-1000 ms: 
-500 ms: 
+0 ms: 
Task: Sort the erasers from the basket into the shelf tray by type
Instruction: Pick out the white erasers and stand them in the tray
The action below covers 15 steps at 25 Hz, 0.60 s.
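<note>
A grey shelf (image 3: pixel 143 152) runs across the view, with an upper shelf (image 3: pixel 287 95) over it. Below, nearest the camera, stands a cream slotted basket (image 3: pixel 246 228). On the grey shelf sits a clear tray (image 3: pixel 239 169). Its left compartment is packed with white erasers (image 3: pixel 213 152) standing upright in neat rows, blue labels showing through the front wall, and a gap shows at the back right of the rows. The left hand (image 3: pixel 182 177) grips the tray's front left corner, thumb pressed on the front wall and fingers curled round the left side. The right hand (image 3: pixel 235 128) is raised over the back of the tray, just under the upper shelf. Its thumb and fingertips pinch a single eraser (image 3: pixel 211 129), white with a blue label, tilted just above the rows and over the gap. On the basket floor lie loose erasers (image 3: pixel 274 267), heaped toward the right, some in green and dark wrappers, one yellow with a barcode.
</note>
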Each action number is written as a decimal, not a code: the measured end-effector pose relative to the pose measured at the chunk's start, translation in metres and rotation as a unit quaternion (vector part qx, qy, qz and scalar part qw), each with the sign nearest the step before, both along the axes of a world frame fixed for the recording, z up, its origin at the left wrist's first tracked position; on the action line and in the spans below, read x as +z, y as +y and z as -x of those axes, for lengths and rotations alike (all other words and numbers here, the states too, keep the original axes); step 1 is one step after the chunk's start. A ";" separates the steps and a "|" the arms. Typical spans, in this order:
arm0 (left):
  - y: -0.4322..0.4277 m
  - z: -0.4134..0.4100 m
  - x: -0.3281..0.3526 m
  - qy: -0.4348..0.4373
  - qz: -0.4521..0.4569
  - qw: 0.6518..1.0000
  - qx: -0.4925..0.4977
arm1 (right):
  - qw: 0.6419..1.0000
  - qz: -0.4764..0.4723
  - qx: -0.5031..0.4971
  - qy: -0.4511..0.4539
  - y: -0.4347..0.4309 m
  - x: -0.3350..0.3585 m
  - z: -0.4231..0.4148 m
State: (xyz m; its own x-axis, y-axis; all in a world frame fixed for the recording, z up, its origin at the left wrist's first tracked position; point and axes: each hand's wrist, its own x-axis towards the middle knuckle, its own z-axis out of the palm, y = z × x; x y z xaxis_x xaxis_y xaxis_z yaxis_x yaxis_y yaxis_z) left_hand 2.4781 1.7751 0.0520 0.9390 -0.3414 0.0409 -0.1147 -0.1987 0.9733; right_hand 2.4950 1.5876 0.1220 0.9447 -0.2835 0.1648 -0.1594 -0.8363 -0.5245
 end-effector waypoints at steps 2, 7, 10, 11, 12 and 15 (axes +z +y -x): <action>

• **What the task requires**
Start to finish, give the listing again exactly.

• **Task response**
-1000 ms: 
-500 ms: 
+0 ms: 
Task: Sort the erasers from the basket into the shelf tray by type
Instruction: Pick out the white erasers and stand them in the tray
The action below covers 15 steps at 25 Hz, 0.60 s.
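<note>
A grey shelf (image 3: pixel 143 152) runs across the view, with an upper shelf (image 3: pixel 287 95) over it. Below, nearest the camera, stands a cream slotted basket (image 3: pixel 246 228). On the grey shelf sits a clear tray (image 3: pixel 239 169). Its left compartment is packed with white erasers (image 3: pixel 213 152) standing upright in neat rows, blue labels showing through the front wall, and a gap shows at the back right of the rows. The left hand (image 3: pixel 182 177) grips the tray's front left corner, thumb pressed on the front wall and fingers curled round the left side. The right hand (image 3: pixel 235 128) is raised over the back of the tray, just under the upper shelf. Its thumb and fingertips pinch a single eraser (image 3: pixel 211 129), white with a blue label, tilted just above the rows and over the gap. On the basket floor lie loose erasers (image 3: pixel 274 267), heaped toward the right, some in green and dark wrappers, one yellow with a barcode.
</note>
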Each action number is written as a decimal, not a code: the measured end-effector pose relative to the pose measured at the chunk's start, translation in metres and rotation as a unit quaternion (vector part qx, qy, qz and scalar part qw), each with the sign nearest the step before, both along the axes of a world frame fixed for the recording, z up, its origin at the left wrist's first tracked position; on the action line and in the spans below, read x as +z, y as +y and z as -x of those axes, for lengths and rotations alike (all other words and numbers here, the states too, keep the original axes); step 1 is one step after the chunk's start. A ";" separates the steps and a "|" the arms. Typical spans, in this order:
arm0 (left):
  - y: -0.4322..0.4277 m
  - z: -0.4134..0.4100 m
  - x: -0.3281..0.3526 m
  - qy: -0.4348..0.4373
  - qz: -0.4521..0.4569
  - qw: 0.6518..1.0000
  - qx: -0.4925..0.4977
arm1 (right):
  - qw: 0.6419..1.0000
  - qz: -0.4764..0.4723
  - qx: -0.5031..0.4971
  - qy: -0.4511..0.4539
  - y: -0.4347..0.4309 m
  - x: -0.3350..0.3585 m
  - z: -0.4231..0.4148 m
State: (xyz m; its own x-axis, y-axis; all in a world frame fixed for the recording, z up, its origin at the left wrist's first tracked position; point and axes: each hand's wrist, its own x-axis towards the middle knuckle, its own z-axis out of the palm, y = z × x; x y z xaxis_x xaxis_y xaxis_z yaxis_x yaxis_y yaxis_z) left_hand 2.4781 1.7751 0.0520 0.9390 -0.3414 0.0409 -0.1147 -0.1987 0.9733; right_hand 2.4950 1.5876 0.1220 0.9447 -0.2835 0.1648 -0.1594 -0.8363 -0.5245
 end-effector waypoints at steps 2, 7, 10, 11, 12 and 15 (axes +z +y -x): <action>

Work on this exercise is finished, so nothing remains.